49 - De ki: ey o bütün insanlar: ben size ancak açık anlatan bir nezîrim. (Elmalı)


Kul ya eyyühenNasu innema ene leküm neziyrun mubiyn ey peygamber de ki; Siz ey tüm insanlar, ey insanlık. Şu bir gerçek ki ben size gönderilmiş açık sözlü bir uyarıcıyım.

Özellikle ayetin anahtar sözcüğü mübiyn, açık, apaçık, beliğ, belirli, net anlamına gelir. İlahi hitabın açık olması haddi zatında bir şeye karşı bir uyarıdır. Yani bu bir şifre değildir. Bu ezoterik bir metin değildir. Bu; sır, gizem, ya da kelimelerin altında bir takım şeyler yatan bir metin de değildir. Bu; Söylediğini açıkça söyleyen bir metindir ve bu metni, bu hitabı insanlığa iletmekle görevlendirilmiş peygamber de ne kahindir, ne şairdir, ne gizemli kelimelerle konuşlan bir okültisttir ve ne şudur, ne budur. O açık sözlü, mesajını açıkça ileten, ne istediğini Allah’ın, Allah’ın neyi emrettiğini, neyi yasakladığını insanlara açıkça bildiren bir uyarıcıdır.

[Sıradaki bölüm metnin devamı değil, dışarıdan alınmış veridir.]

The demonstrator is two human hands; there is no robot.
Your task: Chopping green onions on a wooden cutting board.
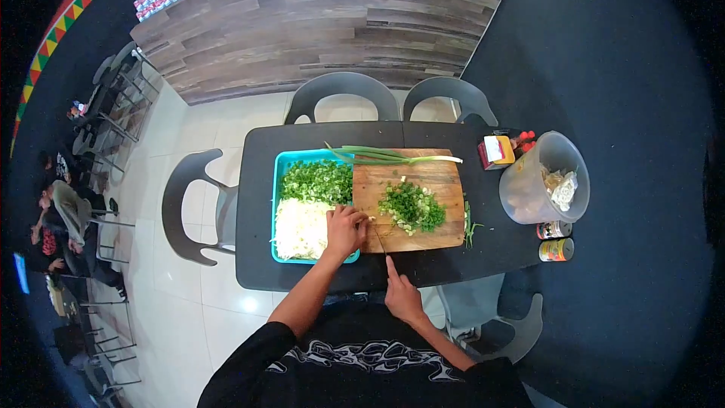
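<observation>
My right hand (403, 297) grips a kitchen knife (380, 239), its thin blade pointing up and left over the near left part of a wooden cutting board (408, 241). Beside the blade, my left hand (344, 232) bends its fingers at the board's left edge, partly over a turquoise tray (276, 181); whatever may be under the fingertips is hidden. Chopped green onion (412, 207) is heaped on the board. Whole green onions (396, 155) lie across the board's far edge. In the tray, chopped green onion tops (317, 180) fill the far half and shredded white vegetable (300, 226) the near half.
On the black table (260, 204), a translucent plastic bucket (518, 187) holding wrappers stands at the right. Nearby are two cans (555, 250), a yellow-and-red box (497, 152) and green scraps (469, 226). Grey chairs (192, 204) surround the table. Seated people (76, 221) are far left.
</observation>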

        50-) Felleziyne amenû ve amilussalihati lehüm mağfiretün ve rizkun keriym;

        İman edip imanın gereği yararlı çalışmalar yapmış kimseler için, bağışlanma ve cömert bir yaşam gıdası vardır. (A.Hulusi)

50 - İmdi iman edip salih salih iş yapanlar, onlar için hem bir mağrifet var hem kerîm. (Elmalı)


Felleziyne amenû ve amilussalihati lehüm mağfiretün ve rizkun keriym ve işte Allah’tan aldığım uyarı. Bir önceki ayetin devamı olarak anlamak lazım; İmanda sebat eden, iyi ve yararlı iş işleyen kimseleri, limitsiz bir bağış, sınırsız bir bağış ve tarifsiz güzellikte bir rızık beklemektedir.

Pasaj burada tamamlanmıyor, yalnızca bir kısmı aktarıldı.